Below are records; quote them exactly from the first line through the line that contains "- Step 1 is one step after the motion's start".

╭─ INFORMATION

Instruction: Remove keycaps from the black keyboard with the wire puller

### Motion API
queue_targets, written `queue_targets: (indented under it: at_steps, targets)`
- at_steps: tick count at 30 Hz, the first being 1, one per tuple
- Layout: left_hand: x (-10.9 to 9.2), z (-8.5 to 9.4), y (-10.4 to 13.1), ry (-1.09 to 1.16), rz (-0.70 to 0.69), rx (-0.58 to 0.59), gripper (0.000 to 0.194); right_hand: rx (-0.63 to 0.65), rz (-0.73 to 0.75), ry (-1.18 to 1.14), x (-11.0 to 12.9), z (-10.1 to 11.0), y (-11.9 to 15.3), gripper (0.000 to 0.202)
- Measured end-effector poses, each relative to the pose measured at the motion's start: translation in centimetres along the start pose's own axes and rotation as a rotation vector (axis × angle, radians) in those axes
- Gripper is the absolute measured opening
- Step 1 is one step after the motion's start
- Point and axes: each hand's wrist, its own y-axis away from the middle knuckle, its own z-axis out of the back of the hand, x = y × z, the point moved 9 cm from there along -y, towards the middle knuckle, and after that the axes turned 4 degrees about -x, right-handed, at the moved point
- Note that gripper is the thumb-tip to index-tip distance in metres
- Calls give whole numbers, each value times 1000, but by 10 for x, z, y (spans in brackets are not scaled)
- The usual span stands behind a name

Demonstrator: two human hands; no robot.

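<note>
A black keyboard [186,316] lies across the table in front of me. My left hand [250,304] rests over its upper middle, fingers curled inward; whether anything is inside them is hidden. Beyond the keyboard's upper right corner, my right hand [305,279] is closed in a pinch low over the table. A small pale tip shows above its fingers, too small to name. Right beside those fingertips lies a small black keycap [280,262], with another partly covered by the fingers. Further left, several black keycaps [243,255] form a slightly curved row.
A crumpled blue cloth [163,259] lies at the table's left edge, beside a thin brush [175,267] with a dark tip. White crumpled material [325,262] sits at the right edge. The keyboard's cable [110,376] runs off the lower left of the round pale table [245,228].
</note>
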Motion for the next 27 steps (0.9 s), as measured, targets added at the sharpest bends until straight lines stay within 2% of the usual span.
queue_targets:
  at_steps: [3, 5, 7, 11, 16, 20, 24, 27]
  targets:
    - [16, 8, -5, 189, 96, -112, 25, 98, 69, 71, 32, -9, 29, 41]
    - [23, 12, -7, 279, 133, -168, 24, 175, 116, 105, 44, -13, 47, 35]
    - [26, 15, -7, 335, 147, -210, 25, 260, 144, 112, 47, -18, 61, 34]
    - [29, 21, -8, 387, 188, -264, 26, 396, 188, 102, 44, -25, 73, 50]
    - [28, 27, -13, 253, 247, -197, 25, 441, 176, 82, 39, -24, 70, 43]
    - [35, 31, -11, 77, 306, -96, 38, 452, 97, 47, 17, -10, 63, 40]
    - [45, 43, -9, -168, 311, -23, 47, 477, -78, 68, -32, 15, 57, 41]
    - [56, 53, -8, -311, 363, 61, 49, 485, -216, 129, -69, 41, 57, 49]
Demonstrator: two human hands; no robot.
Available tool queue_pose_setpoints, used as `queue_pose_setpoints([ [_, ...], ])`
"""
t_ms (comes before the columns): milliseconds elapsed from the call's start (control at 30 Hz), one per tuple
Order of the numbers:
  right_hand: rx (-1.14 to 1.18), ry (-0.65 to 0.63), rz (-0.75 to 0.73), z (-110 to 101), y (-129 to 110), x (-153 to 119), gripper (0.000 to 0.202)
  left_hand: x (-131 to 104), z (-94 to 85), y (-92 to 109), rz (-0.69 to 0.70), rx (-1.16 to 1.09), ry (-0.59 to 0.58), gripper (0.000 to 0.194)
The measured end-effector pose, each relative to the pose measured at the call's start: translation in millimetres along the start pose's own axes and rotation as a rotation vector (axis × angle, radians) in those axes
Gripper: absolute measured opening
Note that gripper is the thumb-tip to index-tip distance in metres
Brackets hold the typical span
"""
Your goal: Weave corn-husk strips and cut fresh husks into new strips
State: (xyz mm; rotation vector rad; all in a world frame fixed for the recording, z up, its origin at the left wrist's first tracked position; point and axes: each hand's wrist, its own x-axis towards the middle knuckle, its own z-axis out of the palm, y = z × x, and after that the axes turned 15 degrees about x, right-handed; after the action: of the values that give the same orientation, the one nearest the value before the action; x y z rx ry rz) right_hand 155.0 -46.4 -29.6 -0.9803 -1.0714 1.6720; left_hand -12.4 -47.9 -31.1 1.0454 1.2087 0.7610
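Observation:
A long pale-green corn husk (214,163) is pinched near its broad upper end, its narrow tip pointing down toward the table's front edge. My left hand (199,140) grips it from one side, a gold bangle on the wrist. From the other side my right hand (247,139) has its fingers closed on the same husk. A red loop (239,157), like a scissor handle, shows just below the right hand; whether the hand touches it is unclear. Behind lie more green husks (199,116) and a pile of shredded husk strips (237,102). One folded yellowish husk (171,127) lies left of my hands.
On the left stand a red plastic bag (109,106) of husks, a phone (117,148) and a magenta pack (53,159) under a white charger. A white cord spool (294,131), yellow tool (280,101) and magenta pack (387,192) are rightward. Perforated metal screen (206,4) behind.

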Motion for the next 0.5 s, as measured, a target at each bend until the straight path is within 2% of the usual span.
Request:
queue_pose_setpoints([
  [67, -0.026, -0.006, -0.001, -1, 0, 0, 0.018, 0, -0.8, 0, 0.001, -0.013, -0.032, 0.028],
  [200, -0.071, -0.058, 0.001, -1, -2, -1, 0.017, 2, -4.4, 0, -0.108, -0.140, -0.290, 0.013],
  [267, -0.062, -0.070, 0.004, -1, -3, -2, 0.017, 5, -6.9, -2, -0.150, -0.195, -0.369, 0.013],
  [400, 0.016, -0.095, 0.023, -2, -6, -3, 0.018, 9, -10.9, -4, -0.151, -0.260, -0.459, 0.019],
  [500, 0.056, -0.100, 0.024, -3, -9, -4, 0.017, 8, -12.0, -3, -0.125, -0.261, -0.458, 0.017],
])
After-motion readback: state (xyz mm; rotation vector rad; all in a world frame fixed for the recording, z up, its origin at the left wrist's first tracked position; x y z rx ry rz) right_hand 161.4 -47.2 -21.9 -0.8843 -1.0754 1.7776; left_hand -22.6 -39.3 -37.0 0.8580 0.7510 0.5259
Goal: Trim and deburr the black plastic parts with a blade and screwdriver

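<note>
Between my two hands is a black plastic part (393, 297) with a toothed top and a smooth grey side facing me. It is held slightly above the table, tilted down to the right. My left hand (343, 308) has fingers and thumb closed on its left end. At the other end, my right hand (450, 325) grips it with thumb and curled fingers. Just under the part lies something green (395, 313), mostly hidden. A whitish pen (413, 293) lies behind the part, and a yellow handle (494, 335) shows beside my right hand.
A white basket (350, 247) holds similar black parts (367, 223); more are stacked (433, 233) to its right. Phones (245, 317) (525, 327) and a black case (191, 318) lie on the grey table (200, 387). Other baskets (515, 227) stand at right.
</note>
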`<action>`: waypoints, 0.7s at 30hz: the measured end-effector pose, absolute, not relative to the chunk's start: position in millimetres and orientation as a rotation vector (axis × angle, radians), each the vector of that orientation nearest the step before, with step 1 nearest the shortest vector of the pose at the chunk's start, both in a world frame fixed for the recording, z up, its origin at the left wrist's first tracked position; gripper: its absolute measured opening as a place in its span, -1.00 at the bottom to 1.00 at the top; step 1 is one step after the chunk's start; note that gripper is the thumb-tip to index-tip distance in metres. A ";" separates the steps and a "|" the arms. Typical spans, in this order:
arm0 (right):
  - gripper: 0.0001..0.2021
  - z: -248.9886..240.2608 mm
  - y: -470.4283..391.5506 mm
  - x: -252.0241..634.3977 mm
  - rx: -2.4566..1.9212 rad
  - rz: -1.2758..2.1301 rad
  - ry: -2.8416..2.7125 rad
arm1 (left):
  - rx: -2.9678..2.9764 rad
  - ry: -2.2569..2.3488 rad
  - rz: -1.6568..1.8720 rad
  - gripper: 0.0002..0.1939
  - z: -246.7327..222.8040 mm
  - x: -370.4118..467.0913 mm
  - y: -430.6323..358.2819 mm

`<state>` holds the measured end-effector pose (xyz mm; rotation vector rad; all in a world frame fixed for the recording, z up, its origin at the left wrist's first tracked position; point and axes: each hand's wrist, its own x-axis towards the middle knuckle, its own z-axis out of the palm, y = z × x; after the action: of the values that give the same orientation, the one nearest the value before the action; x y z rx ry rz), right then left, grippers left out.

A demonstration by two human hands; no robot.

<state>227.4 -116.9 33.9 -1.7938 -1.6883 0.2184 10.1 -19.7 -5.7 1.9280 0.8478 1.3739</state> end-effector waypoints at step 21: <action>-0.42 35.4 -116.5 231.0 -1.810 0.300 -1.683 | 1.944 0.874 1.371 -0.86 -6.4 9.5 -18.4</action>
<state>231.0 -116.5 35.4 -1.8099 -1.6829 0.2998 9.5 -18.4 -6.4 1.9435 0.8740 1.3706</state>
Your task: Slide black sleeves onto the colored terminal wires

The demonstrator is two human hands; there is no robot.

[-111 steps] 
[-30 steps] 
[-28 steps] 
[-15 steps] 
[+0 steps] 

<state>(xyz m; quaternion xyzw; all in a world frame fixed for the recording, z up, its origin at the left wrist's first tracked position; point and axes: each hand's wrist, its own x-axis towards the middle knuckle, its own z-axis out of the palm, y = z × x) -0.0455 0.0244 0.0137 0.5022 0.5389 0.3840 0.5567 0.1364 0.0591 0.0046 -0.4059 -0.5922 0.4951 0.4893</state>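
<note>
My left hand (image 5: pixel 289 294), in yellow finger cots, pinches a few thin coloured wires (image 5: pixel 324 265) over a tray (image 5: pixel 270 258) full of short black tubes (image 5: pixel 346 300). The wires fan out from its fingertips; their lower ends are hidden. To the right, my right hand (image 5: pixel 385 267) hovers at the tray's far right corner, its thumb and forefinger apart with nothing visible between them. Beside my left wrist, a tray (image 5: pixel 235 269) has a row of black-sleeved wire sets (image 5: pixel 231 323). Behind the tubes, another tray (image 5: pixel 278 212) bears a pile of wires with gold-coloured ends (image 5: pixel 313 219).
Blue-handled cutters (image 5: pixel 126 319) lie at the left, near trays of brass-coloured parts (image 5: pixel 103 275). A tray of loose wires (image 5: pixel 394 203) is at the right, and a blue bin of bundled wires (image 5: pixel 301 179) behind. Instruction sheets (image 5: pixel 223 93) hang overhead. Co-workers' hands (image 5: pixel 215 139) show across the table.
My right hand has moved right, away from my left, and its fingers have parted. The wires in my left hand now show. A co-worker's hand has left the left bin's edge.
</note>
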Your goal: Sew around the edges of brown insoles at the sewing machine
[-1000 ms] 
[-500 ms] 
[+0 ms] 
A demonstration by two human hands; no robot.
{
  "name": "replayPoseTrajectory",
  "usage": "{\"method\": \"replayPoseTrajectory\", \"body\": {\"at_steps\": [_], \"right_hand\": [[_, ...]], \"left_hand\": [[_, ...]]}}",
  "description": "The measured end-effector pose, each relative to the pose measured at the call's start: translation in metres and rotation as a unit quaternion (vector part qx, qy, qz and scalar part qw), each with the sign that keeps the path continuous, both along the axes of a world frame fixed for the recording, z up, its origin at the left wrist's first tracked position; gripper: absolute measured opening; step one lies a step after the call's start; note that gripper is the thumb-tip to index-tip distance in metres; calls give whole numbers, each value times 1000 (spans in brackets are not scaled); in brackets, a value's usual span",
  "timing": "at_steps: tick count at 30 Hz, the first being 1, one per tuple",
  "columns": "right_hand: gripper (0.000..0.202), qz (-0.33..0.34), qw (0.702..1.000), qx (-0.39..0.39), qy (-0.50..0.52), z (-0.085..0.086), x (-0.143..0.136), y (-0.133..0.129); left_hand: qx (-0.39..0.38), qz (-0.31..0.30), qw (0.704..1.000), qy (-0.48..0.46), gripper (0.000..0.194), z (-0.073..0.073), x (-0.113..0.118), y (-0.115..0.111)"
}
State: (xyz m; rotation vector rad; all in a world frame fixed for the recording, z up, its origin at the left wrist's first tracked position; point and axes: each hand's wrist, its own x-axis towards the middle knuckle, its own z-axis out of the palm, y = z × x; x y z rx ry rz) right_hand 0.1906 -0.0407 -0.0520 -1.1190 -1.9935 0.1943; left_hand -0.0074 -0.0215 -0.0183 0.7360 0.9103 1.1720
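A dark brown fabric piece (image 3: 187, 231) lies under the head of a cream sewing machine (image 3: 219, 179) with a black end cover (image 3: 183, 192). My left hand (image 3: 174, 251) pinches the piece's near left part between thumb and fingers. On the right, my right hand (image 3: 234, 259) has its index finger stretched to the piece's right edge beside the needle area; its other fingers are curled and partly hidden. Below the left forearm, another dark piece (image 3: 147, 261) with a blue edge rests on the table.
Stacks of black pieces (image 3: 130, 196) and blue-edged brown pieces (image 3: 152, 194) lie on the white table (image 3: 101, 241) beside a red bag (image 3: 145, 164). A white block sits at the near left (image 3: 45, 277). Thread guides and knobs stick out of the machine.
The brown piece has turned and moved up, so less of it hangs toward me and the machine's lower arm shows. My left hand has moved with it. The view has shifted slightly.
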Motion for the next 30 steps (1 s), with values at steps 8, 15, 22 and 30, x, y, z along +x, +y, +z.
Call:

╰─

SOLUTION TO THIS PROBLEM ::
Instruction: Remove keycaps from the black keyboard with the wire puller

### Motion API
queue_targets, written `queue_targets: (indented under it: at_steps, targets)`
- at_steps: tick count at 30 Hz, the first being 1, one per tuple
- Layout: left_hand: x (-10.9 to 9.2), z (-8.5 to 9.4), y (-10.4 to 13.1), ry (-1.09 to 1.16), rz (-0.70 to 0.69), rx (-0.58 to 0.59), gripper (0.000 to 0.194); right_hand: rx (-0.63 to 0.65), rz (-0.73 to 0.75), ry (-1.18 to 1.14), x (-11.0 to 12.9), z (-10.1 to 11.0), y (-11.9 to 15.3), gripper (0.000 to 0.202)
- Measured end-effector poses, each relative to the pose measured at the motion's start: translation in centimetres along the start pose's own axes and rotation as a rotation vector (axis × angle, radians) in those axes
- Gripper is the absolute measured opening
- Step 1 is one step after the motion's start

The exercise is finished and nothing remains.